Waitress gender bias

             A fellow waitress once said to me "waitressing is the quintessential female job, revealing the deeply gender-based expectations in the world of work and it upholds the idea of sex-segregation." I was a young server at the time she said this to me and had never really thought about my job as being sex-segregated before, but it really got to me and so I wrote it down on a napkin, put it in my scrapbook and have reflected on it a lot in the past few years.
             At one point males were the ones who filled the positions of serving at restaurants, but this started to change after the Second World War. Women remained in the workplace more and this ultimately started a feminization of some jobs. Unfortunately the jobs available to them were less agreeable, in contrast, to the positions available to males. It was thought that women, in the job force, divided their loyalties between their job and domestic responsibilities.
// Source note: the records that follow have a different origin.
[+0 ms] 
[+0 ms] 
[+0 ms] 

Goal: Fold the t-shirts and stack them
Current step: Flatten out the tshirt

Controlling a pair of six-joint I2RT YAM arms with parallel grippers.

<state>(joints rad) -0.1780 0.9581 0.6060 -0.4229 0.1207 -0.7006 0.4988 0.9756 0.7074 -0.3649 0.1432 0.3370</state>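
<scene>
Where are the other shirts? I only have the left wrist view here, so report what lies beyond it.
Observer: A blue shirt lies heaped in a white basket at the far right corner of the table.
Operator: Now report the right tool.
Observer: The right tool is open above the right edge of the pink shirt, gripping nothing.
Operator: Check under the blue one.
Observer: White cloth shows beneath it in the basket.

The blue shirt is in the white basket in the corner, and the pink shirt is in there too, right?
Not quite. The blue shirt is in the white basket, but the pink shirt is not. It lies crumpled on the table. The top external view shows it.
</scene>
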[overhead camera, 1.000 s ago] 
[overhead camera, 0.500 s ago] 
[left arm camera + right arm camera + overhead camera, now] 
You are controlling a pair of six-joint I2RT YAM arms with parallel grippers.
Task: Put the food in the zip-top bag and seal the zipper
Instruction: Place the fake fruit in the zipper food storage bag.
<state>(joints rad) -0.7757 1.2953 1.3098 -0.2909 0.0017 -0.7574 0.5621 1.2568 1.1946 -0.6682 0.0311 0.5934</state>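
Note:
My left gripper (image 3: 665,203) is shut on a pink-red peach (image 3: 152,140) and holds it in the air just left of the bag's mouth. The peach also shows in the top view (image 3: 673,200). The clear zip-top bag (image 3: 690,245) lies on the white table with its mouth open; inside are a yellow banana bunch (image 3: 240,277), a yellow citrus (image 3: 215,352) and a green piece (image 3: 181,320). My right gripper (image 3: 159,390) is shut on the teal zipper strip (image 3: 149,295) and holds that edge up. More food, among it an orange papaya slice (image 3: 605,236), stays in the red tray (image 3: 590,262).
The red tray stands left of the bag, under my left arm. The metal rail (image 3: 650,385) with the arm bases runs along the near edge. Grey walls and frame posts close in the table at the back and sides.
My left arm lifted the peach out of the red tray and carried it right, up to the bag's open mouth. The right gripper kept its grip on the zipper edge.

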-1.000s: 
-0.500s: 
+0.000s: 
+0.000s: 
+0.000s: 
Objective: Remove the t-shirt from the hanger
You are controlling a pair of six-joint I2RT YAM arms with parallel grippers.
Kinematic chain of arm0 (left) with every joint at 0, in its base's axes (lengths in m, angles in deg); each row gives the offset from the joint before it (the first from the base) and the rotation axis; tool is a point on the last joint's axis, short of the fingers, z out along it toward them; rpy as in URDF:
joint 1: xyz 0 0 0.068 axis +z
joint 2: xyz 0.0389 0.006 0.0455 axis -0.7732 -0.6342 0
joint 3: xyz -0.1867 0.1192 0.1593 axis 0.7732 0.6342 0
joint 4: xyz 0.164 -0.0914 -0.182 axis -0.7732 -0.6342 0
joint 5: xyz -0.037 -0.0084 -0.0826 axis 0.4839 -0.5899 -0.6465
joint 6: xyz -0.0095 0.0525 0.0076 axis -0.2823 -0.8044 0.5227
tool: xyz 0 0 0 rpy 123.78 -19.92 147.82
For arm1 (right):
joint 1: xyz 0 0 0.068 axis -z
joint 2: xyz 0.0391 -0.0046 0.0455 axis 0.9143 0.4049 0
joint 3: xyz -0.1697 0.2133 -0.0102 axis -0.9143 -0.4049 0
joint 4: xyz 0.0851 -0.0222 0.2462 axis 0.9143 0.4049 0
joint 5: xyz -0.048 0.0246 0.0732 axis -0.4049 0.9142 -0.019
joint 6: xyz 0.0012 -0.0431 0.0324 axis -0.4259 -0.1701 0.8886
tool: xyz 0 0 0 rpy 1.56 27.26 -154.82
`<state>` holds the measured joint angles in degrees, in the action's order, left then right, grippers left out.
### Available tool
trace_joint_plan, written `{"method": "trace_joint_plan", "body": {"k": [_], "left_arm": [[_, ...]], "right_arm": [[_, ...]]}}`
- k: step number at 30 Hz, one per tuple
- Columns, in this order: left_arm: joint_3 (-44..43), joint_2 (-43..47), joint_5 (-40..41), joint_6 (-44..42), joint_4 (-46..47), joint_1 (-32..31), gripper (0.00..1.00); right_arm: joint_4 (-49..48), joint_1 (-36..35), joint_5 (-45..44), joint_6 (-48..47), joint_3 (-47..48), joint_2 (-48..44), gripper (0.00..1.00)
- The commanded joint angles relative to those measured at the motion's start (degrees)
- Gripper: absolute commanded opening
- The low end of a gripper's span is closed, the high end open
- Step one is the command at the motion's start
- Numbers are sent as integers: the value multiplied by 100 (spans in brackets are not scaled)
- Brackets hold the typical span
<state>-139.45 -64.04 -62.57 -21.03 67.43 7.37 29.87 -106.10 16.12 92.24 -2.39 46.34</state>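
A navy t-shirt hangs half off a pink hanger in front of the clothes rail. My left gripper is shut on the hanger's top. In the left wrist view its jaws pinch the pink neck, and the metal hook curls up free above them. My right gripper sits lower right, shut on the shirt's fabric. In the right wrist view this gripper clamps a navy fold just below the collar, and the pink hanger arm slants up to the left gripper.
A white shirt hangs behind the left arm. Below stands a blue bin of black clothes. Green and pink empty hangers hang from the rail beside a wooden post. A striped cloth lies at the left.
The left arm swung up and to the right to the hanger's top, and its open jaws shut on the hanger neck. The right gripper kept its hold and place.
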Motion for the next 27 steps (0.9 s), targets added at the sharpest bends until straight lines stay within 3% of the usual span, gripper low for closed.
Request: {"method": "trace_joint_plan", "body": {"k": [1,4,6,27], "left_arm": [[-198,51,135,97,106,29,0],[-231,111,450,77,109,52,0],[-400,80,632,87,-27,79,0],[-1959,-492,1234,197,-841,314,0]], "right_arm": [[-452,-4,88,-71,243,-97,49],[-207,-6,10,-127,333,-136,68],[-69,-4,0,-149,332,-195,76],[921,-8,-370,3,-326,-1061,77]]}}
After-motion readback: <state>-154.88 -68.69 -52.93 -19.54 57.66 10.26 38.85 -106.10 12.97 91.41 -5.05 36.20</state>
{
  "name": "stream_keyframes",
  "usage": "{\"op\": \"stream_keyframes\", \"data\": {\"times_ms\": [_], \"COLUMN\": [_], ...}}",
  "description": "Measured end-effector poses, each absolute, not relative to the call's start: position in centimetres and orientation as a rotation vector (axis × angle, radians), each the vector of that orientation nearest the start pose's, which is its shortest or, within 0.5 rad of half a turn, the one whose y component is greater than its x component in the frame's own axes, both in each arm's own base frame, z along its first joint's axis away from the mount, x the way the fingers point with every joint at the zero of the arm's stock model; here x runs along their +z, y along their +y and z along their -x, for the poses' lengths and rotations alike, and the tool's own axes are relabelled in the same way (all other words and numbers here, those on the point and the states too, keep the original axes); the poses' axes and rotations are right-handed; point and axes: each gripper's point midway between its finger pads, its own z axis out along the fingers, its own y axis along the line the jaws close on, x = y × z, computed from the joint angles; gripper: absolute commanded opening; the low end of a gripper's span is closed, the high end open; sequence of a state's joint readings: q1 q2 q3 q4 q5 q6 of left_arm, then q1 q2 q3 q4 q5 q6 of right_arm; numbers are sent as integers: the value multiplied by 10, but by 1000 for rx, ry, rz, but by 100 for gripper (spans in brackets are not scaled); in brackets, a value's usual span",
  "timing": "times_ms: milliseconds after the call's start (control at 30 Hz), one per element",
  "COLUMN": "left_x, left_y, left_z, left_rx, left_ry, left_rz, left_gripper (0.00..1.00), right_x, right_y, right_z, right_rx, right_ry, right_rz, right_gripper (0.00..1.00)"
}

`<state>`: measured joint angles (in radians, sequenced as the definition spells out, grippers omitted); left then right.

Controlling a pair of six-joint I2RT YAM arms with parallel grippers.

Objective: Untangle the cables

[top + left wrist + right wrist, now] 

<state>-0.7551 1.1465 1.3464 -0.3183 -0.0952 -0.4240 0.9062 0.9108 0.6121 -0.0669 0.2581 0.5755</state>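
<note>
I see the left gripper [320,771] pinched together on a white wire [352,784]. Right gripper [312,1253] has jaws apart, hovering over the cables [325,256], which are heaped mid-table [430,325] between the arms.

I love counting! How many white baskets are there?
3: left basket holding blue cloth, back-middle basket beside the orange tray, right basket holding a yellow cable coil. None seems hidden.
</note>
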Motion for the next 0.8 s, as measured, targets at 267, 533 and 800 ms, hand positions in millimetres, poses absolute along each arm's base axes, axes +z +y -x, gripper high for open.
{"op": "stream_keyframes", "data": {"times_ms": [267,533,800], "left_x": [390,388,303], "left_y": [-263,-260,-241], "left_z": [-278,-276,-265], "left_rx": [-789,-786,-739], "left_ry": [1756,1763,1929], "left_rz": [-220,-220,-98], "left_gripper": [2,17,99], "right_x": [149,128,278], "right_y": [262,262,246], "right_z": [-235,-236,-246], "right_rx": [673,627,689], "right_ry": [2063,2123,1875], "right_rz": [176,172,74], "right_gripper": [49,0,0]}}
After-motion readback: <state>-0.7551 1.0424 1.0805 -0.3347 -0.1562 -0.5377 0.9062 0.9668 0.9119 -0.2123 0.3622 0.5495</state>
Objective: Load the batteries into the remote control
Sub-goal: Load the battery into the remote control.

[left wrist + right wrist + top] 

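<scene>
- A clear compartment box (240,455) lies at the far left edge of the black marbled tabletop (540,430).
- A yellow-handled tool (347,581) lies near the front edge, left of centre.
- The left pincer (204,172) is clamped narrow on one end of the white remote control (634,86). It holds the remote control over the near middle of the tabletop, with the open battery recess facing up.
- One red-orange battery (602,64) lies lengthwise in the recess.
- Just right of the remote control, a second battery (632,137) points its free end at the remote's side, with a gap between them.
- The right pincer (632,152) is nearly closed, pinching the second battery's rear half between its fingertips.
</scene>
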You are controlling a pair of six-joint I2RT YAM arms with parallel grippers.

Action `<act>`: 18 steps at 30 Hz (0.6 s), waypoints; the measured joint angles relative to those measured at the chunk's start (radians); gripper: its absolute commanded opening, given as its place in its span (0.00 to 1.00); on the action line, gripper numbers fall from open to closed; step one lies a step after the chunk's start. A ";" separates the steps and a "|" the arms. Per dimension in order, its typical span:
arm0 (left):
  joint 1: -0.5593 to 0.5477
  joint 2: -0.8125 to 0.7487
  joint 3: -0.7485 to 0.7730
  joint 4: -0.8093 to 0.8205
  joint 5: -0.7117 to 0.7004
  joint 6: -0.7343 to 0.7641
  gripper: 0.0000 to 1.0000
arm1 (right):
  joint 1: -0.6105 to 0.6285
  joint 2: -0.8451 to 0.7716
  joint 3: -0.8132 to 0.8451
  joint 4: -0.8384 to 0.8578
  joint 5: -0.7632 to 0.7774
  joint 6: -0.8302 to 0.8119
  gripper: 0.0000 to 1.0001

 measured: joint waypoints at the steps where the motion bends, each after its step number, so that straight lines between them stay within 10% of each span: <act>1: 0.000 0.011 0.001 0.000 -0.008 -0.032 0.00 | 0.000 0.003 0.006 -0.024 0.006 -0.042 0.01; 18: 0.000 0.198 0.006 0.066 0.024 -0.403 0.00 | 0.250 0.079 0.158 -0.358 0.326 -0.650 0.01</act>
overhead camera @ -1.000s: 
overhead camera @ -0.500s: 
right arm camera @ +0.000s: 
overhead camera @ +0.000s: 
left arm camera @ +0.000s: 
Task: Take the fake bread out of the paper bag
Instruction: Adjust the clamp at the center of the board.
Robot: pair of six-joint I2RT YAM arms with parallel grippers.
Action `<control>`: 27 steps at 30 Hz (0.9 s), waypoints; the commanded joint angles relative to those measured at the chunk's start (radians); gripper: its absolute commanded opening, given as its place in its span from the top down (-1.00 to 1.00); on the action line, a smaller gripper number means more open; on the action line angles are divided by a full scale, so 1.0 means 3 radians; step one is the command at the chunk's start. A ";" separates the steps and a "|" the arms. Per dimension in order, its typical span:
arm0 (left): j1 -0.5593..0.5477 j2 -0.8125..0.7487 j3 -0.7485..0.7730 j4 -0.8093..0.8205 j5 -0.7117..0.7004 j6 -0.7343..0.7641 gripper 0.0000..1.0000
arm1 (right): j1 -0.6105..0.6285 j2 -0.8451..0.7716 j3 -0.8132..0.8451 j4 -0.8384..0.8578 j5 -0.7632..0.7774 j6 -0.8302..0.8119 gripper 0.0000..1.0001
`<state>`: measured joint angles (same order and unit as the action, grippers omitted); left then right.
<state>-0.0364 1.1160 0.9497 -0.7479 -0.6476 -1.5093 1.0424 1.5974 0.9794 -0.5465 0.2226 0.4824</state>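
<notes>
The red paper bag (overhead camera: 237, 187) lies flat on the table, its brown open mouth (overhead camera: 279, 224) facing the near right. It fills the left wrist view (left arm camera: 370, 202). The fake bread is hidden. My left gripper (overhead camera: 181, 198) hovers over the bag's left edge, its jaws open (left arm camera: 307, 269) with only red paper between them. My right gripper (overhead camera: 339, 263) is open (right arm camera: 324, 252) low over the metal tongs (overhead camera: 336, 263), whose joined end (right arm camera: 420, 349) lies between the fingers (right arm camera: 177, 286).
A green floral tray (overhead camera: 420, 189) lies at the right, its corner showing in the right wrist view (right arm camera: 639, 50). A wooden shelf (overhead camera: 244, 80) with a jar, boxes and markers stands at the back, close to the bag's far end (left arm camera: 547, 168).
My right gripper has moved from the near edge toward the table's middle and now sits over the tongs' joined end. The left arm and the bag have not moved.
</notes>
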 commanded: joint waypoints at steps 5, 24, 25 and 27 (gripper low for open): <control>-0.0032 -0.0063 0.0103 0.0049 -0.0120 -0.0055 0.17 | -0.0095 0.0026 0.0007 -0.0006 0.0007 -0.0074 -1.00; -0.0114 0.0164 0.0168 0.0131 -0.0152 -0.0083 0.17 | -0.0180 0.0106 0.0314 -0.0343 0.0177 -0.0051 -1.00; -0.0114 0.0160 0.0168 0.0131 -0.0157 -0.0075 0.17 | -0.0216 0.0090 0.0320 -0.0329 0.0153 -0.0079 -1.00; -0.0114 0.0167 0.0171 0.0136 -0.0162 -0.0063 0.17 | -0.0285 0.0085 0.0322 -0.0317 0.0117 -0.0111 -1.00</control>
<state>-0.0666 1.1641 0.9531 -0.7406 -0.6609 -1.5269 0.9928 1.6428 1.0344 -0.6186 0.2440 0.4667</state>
But this was in the old days, right?
             Stockyard's Restaurant and 1889 Bar held true to this old school way of thought. I worked as a waitress and I was a "lunch lovely". My hair was to be pulled into a ponytail, I was to always wear make-up; my uniform was a polo shirt that said lunch lovely with a jean skirt, above the knees, that was straight out of the 1980's. I was hired only to work the lunch shifts serving items like Reuben sandwiches, prime rib, and burgers. The men on the other hand worked the evenings, wore a server tux and served filet mignon, NY strip steak and ritzy bottles of wine. The differences between these shifts are obvious. It is common for women to be paid less than their male counterparts and in this case the tips that are generated in the dinner shifts are far more than one could make during lunch.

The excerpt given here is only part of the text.